Pada 10 Agustus 2009, Mantan Presiden Yaman, Saleh, mengatakan Houthi tidak punya keinginan untuk berdamai karena mereka terus menghancurkan rumah-rumah serta pertanian warga dan memblokir jalur distribusi bantuan untuk masyarakat.

Saleh juga mengatakan bahwa Houthi telah disusupi oleh Iran dan berjanji akan memperlakukan kelompok ini dengan tangan besi.

Tahun 2011, Houthi berperan besar dalam revolusi di Yaman, yang dikenal dengan Arab Spring, berujung pada lengsernya Saleh.

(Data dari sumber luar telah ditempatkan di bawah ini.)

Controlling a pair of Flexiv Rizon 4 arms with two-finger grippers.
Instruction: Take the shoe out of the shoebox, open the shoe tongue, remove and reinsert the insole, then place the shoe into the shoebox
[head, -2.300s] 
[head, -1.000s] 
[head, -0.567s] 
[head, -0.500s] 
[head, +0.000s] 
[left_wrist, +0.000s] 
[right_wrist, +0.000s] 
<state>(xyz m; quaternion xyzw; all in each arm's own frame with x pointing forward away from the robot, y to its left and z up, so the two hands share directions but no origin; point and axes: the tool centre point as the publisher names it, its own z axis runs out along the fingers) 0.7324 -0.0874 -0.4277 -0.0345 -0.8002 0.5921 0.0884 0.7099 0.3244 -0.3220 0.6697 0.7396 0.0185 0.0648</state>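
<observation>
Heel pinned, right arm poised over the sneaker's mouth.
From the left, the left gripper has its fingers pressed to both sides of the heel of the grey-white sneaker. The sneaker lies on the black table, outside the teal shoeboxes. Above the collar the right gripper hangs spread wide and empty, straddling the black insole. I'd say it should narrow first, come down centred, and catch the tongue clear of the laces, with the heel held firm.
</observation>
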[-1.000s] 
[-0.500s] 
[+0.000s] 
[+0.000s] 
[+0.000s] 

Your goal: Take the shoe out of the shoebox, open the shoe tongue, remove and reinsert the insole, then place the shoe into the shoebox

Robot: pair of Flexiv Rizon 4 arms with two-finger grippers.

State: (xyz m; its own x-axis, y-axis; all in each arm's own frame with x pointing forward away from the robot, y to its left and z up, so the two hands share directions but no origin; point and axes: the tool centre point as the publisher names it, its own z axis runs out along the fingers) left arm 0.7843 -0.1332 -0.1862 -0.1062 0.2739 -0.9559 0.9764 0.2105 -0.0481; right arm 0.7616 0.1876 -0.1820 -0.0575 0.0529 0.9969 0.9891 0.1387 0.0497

Houthi lantas menuntut pembagian kekuasaan di pemerintahan, terutama di wilayah utara.

(REUTERS/Khaled Abdullah)


Setahun setelah Saleh lengser, Houthi semakin menjadi dengan menguasai wilayah Dammaj yang merupakan lokasi pesantren Darrul Hadits, tempat puluhan santri Indonesia menuntut ilmu agama.

Serangan terhadap pesantren tersebut turut menewaskan para santri, termasuk beberapa WNI, memaksa pengelola lembaga pendidikan itu untuk memindahkan pelajar dan guru ke provinsi lain.

Menurut April Longley Alley, ahli Yaman di lembaga International Crisis Group, saat ini Houthi menggunakan isu kenaikan harga BBM untuk menekan pemerintah, termasuk meminta peran politik.

"Apa yang terjadi sekarang menunjukkan pertaruhan politik yang kian berbahaya sebagai bagian dari rencana Houthi untuk menjadi kekuatan politik dominan di utara dan di pemerintahan nasional," kata Alley.

Rival politik Houthi, Partai Islah mengatakan pemberontak Syiah itu didanai Iran dan ingin mengembalikan kepemimpinan Zaidiyah di Yaman.

Tidak seperti Saleh, presiden baru Yaman Abd Rabbo Mansour Hadi merangkul Houthi dengan menjanjikan posisi di pemerintahan.

Perjanjian damai antara pemerintah dan Houthi dicapai berkat mediasi PBB, setelah pemberontak Houthi menguasai gedung pemerintah dan memicu kekerasan yang menewaskan lebih dari 140 orang di ibukota.

Kehadiran Houthi di ibukota juga mengundang kelompok militan lain untuk melawan mereka, seperti Al-Qaidah di Semenanjung Arab yang melakukan serangan bom terhadap markas Houthi yang menewaskan puluhan orang.

Kendati berjanji melucuti senjata dan menyerahkan gedung pemerintahan, namun Houthi masih punya kekuatan militer yang signifikan.

Apalagi mereka kini telah punya 35 kursi di Konferensi Dialog Nasional, sebuah diskusi politik yang akan diikuti 565 delegasi dari berbagai spektrum masyarakat di Yaman.

"Houthi melipatgandakan kekuatan mereka untuk memengaruhi proses pengambilan keputusan. Sebelumnya, Houthi bukanlah bagian penting dari proses transisi, namun sekarang tidak ada yang bisa mengabaikan mereka," kata Sami Ghaleb, pengamat politik dan pendiri koran Al-Nida.